第2話 キャラクリエイト

『バーチャルモンスターオンラインをご購入頂きありがとうございます。早速ですが、バーチャルワールドで活動するためのアバターを作成します』


 ゲームが起動すると、真っ白い空間に飛ばされていた。どうやらここではアバターを作成するらしい。

 目の前に現れたウィンドウにはVR機器を購入した際に設定した現実世界の僕の姿が映し出されている。これを基準に作成しろということなのだろう。


 バーチャルモンスターオンラインでは、プレイヤーは戦闘力を一切持たない。だから、アバターがゲームの有利不利に影響することはない。

 公式からは現実世界と同じ性別と体格が推奨されているが……。


「ええと。どうせプレイするなら、カッコいい見た目にしたいよな……」


 美少女。異種族。美少年……etc.

 いろいろな主義主張があるだろうが、僕は自分の分身となるプレイヤーキャラは超絶イケメンの方がテンションが上がるタイプだ。


「まずは身長を5センチ盛って……年齢も若く……顔ももっと盛って……」


 アバターに関しては異性の姿にしたりネタに走ったりといろいろあるだろうが、僕はカッコよさを追求するタイプである。

 30分ほどかけて、黒髪美形青年という渾身のアバターが完成した。


「これが僕? いいね。テンション上がってきた」


 アバターの作成を完了すると、次に注意事項が表示される。


【重要】ゲーム利用に関する注意事項


 このゲームはフルダイブ技術を使用しており、プレイヤーの思考および感情を読み取り、ゲーム内体験の向上およびシステムの最適化に活用します。以下の点についてご理解・ご同意ください。


・思考および感情の読み取りについて

 本ゲームでは、プレイヤーが感じる喜び、恐怖、緊張などの感情データおよびプレイ中の思考パターンをリアルタイムで読み取り、ゲーム内に反映します。このデータはプレイヤーごとに匿名化され、安全に処理されます。


・プライバシー保護について

 読み取られたデータは、ゲームプレイ体験を向上させる目的以外には使用されません。個人を特定可能なデータが第三者に提供されることはありません


・データ使用の同意

 ゲームを開始することで、上記の条件に同意したものとみなされます。詳細な情報については、[利用規約]をご確認ください。

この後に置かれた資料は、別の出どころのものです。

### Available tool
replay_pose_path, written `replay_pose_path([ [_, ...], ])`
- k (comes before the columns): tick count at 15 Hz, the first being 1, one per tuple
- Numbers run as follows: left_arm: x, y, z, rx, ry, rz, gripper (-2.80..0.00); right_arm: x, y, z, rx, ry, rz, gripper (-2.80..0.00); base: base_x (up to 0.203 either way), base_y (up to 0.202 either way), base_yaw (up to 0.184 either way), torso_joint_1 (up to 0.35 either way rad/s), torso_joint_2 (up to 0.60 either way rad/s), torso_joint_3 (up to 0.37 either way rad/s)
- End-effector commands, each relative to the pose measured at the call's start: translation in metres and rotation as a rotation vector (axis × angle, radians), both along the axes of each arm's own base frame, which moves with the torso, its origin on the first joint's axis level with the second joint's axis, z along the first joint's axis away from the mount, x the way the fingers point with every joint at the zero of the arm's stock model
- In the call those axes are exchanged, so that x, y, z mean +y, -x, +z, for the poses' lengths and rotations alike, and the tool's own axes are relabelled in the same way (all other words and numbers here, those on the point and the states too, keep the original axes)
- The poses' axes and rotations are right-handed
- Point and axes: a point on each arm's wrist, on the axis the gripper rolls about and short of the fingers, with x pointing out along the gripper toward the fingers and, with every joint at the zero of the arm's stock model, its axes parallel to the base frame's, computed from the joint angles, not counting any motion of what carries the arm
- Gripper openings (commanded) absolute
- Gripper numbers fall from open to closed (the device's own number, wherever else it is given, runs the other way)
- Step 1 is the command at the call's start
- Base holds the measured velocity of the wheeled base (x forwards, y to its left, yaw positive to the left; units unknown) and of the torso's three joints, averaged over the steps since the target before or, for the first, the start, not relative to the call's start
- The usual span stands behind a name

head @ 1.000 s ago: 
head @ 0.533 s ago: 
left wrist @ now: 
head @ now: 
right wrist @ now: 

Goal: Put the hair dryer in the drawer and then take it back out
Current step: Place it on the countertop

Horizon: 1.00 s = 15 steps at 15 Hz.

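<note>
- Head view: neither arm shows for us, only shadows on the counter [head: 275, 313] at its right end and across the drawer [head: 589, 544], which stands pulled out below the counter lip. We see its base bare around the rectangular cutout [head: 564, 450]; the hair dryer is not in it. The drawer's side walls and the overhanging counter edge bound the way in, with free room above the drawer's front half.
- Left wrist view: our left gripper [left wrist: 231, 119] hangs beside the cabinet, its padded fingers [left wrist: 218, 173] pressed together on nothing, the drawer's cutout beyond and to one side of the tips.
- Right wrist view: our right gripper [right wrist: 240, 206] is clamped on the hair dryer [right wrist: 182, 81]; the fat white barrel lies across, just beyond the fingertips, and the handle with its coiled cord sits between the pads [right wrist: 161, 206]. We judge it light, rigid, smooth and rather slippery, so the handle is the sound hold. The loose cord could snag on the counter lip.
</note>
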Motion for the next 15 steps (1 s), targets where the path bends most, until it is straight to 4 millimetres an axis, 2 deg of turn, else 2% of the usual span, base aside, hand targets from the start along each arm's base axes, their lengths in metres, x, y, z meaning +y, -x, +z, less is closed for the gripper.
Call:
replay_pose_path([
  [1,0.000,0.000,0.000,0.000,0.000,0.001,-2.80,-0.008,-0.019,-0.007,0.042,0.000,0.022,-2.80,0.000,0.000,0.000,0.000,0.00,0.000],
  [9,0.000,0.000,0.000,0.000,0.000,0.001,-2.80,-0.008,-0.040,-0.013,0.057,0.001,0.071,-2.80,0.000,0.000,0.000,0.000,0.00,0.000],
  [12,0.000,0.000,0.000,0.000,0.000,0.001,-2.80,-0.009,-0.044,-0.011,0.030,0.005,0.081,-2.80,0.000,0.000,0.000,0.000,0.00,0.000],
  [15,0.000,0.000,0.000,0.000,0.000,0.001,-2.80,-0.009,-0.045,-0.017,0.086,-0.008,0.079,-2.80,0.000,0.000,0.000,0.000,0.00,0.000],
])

 注意: 本ゲームの技術は常に進化を続けており、アップデートに伴い条件が変更される場合があります。最新情報をご確認ください。



「はいはい同意と……」


 僕の思考がゲームに反映されるか……。一体どんな風になっているんだろう。まぁ、バーチャルモンスターのアニメ版をすべて視聴した僕からすれば、なんとなく予想はつくけれど……。


『それでは最後に、プレイヤーネームを決定してください』

「オッケー。ええと……」


 プレイヤーネームは昔からずっと使っているものがあるので、それを使わせて貰う。


『エリスロですね。了解いたしました』


 小学生の時から使っていた愛着ある名前で登録をした。大学生の頃もこの名前を使って、バチモンの対戦実況動画を投稿したりしていた黒歴史もあるが……まぁ覚えている人なんていないだろう。

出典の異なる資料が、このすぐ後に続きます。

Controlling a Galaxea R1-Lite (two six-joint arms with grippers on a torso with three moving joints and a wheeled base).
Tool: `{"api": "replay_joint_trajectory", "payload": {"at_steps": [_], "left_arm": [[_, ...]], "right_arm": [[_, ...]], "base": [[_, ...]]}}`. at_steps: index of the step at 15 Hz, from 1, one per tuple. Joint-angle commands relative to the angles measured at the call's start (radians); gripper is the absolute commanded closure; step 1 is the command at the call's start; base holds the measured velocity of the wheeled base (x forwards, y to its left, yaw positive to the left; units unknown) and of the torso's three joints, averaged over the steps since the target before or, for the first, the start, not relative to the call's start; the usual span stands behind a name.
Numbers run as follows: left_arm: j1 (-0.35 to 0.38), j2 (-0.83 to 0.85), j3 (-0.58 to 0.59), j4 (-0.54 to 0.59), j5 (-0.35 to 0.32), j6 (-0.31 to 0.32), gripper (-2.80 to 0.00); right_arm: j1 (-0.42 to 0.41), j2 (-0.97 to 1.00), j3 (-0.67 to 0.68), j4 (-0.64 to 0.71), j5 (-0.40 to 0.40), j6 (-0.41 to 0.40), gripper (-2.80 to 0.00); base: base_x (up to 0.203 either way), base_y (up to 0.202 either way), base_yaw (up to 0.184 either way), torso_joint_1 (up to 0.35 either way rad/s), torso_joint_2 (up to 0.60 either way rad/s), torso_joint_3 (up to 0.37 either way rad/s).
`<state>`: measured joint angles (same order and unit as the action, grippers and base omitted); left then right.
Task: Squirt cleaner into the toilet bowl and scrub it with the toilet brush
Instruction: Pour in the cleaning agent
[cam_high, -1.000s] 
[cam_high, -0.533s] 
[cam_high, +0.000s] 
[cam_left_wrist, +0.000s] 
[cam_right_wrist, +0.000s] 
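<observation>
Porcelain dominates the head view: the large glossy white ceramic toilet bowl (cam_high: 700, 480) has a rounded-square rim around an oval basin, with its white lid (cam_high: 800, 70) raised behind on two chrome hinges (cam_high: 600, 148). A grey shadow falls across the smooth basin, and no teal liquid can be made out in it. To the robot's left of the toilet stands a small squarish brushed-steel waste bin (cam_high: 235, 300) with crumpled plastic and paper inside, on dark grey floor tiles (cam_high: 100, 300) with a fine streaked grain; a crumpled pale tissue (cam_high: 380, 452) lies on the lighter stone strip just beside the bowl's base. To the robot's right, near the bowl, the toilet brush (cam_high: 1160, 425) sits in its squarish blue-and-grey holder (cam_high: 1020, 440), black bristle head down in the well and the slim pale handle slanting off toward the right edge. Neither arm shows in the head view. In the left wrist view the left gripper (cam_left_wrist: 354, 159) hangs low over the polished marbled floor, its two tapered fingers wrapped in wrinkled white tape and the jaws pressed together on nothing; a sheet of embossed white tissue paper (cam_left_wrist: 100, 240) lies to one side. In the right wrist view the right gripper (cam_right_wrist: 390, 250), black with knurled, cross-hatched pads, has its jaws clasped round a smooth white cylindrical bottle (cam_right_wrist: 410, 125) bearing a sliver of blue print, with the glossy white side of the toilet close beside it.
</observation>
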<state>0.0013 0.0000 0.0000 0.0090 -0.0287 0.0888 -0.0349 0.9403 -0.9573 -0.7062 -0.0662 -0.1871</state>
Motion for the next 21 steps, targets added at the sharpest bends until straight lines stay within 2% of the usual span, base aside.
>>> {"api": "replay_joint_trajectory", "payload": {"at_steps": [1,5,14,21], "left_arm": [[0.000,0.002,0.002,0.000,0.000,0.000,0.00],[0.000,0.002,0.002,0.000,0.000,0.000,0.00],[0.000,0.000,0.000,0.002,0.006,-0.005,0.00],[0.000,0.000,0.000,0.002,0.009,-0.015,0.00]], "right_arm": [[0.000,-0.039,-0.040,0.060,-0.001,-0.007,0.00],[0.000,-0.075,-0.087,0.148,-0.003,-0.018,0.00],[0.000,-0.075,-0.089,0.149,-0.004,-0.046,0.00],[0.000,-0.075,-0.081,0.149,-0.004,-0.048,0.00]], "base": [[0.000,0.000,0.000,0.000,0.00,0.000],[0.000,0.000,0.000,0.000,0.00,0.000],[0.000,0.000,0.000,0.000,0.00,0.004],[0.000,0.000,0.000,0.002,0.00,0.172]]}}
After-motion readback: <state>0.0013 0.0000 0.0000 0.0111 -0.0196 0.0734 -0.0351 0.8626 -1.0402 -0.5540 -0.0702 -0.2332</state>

 当時の大手だった『ニチャニチャ動画』も閉鎖されたし。


『お待たせいたしました。これにてキャラクタークリエイトは終了となります。新人テイマーエリスロさん。どうぞ、バーチャルモンスターオンラインをお楽しみください』


 そんなガイドメッセージを読み終わるやいなや、俺の体は再び光に包まれる。

 そして、次に目が覚めたとき。俺はバチモンワールドの小さな島にいた。